In your reply, reproduce the lines from the first one below to the line containing "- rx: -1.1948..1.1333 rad", inclusive, exactly as they stand.

=====

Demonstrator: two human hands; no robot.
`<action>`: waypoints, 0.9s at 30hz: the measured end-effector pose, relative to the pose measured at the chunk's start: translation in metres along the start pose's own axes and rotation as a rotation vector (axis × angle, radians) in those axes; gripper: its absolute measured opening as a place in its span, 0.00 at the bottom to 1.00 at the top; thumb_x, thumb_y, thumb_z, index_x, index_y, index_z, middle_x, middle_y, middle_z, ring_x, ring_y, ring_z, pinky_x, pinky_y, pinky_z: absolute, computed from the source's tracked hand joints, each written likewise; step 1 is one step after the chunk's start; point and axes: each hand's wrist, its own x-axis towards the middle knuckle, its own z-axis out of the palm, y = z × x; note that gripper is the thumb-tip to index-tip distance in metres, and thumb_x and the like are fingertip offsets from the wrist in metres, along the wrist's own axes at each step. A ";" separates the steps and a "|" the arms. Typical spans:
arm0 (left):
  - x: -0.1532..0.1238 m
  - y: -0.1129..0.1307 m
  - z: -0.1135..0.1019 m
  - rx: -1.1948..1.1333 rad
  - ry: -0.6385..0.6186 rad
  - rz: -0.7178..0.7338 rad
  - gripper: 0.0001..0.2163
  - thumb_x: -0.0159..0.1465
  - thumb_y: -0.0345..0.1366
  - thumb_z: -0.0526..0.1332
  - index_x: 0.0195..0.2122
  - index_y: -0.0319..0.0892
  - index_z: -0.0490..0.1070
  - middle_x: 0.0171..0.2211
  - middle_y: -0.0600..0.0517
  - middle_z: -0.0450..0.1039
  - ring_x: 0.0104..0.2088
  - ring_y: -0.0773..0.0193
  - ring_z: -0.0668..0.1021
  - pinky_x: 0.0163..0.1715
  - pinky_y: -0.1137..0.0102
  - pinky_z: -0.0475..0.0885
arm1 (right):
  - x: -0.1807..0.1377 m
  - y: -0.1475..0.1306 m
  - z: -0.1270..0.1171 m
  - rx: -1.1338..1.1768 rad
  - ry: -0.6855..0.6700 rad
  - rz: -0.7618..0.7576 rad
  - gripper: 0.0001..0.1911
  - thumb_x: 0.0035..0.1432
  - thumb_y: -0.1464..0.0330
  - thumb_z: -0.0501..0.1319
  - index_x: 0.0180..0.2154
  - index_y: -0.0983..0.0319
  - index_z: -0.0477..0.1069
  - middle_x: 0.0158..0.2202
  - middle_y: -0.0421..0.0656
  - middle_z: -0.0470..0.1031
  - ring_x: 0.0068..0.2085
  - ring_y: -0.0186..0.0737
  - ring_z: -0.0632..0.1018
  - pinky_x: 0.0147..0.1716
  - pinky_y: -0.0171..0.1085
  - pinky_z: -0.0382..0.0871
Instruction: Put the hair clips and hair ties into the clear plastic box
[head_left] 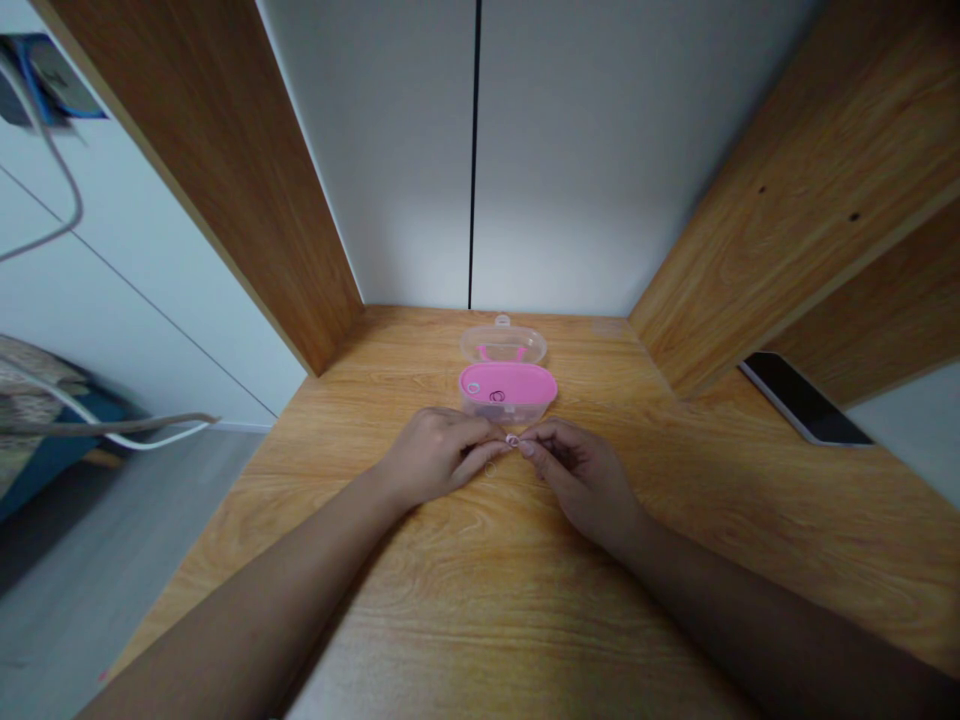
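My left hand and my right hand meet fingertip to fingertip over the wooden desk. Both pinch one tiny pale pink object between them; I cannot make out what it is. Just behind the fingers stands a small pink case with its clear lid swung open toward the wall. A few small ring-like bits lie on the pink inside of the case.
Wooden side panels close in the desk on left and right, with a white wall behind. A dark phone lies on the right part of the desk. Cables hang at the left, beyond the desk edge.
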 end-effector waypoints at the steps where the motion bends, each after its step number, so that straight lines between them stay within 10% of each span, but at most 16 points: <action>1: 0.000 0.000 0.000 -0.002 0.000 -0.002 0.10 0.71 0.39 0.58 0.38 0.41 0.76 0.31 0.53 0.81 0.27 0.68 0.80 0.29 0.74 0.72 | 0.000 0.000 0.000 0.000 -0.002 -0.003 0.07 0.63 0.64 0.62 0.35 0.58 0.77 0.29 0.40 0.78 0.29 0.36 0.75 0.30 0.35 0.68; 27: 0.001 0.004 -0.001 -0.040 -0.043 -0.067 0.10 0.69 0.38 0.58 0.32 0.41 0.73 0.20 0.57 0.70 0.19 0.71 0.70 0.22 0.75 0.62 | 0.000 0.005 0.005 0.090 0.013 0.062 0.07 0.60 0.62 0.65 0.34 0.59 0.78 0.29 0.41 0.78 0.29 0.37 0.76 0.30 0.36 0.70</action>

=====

=== SOLUTION TO THIS EXERCISE ===
Demonstrator: two human hands; no robot.
`<action>`: waypoints, 0.9s at 30hz: the measured end-effector pose, relative to the pose measured at the chunk's start: translation in metres along the start pose's own axes and rotation as a rotation vector (axis × angle, radians) in those axes; gripper: its absolute measured opening as a place in its span, 0.00 at the bottom to 1.00 at the top; thumb_x, thumb_y, thumb_z, index_x, index_y, index_z, middle_x, middle_y, middle_z, ring_x, ring_y, ring_z, pinky_x, pinky_y, pinky_z: absolute, computed from the source's tracked hand joints, each written likewise; step 1 is one step after the chunk's start; point and axes: each hand's wrist, its own x-axis towards the middle knuckle, its own z-axis out of the palm, y = z × x; note that gripper is the thumb-tip to index-tip distance in metres, and thumb_x and the like are fingertip offsets from the wrist in metres, along the wrist's own axes at each step. A ";" separates the steps and a "|" the arms. Typical spans:
arm0 (left):
  - x: -0.1532..0.1238 m
  - y: -0.1129..0.1307 m
  - z: -0.1135..0.1019 m
  - rx: -1.1948..1.1333 rad

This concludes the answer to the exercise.